65. Kebenaran II

225 13 0
                                    

.
.
.

Pagi harinya, kami datang ke rumah sakit. Seperti yang kubilang semalam. Aku tidak menuntut Dira untuk segera hamil lagi. Aku tidak ingin, Dira berpikir aku mengajaknya pulang hanya untuk keturunan saja. Aku tulus mencintainya. Biarlah untuk sekarang, kami menikmati waktu bersama dengan anak-anak. 4 orang anak saja sudah ramai.

Sebelum tahu aku memiliki anak lain selain Rain, aku sudah sangat bahagia sekali. Serasa hidupku memiliki tujuan. Dulu, aku hanya karyawan biasa di perusahaan Daddy. Tidak memiliki keinginan atau ambisi apa pun dalam hidup ini. Pekerjaan dan kehidupan yang aku jalani, hanya seperti air mengalir.

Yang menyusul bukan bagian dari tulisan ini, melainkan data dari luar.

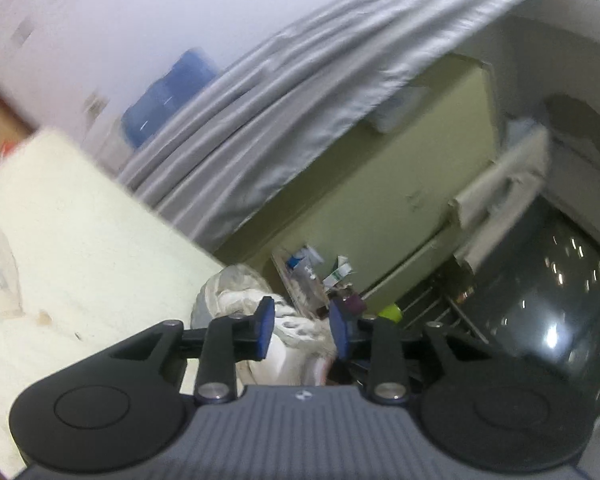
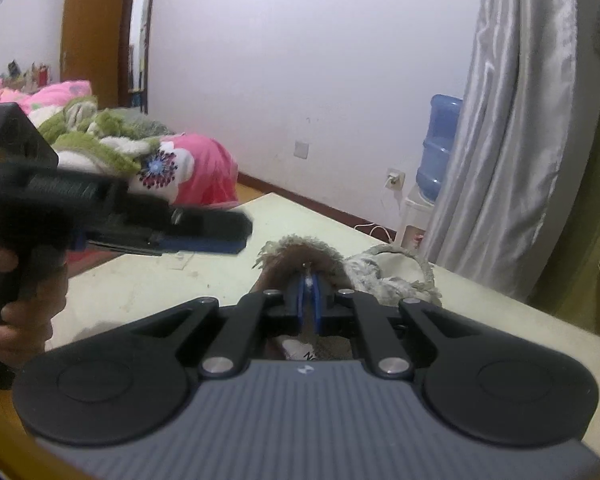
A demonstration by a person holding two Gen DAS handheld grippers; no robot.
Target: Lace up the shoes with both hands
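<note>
Two fleece-lined shoes stand on the cream table (image 2: 132,284). The nearer shoe (image 2: 300,250) has a brown inside and a fluffy collar; the second shoe (image 2: 392,272) sits just to its right. My right gripper (image 2: 309,294) is low over the nearer shoe's opening, its blue pads shut on a thin pale bit that looks like the shoelace (image 2: 309,280). My left gripper (image 2: 240,236), held in a hand (image 2: 32,304), hovers to the left of that shoe. In the left wrist view, rolled and blurred, the left gripper (image 1: 302,328) is open, with a white shoe (image 1: 256,296) behind the gap and nothing pressed between the pads.
The table's far edge runs close behind the shoes. Beyond it are a grey curtain (image 2: 516,128), a blue water bottle (image 2: 440,148) and a pile of pink and green bedding (image 2: 188,168). A cluttered shelf (image 1: 312,276) and dark floor (image 1: 540,300) lie off the table's side.
</note>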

Kemudian, Dira datang. Dari pandangan pertama, aku langsung terpikat olehnya. Hari itu juga, aku seperti menemukan arah. Untuk pertama kalinya, aku memiliki keinginanku sendiri. Dan untuk pertama kalinya juga, aku mengabaikan larangan Daddy, untuk mengalah pada Kevin. Aku begitu menginginkan Dira, hingga menempuh jalan yang keliru.

Perlahan-lahan, aku mulai merintis bisnis sendiri. Beruntung, aku memiliki Sam sebagai tangan kanan setiaku. Terseok dan merayap di awal bisnis baruku, tidak menjadikan aku menyerah. Aku tetap mempertahankan langkah.

Hingga perlahan, bisnisku membesar. Meski sempat anjlok kala Dira pergi dariku, Rain adalah sumber kekuatanku. Memiliki Rain, membuat cintaku padaku Dira semakin menggunung. Aku bahkan pernah bersumpah untuk tidak mencintai wanita lain selain Dira. Di sepanjang hidupku.

Lalu, ketika aku tahu, Dira memberiku buah cinta lain selain Rain, tak bisa kugambarkan lagi, seberapa besar cintaku padanya. Aku ingin menghabiskan sisa hidupku dengannya. Tanpa Dira, aku bagai berjalan tanpa lentera. Gelap.

"Kak, itu kayaknya Om Alvian!" kata Dira saat kami sedang melewati sebuah koridor, berniat pulang setelah selesai dari dokter.

Aku mengedarkan pandangan ke arah yang Dira maksud. Di sana, memang sedang ada Daddy. Berdiri di sisi sebuah jendela, dengan kedua tangan masuk ke saku celana. Dari posisi kami, wajah Daddy terlihat jelas meski hanya dari samping.

"Dira nggak keberatan kalau kita sapa Daddy dulu?" tanyaku hati-hati. Takut Dira masih tidak nyaman pada Daddy.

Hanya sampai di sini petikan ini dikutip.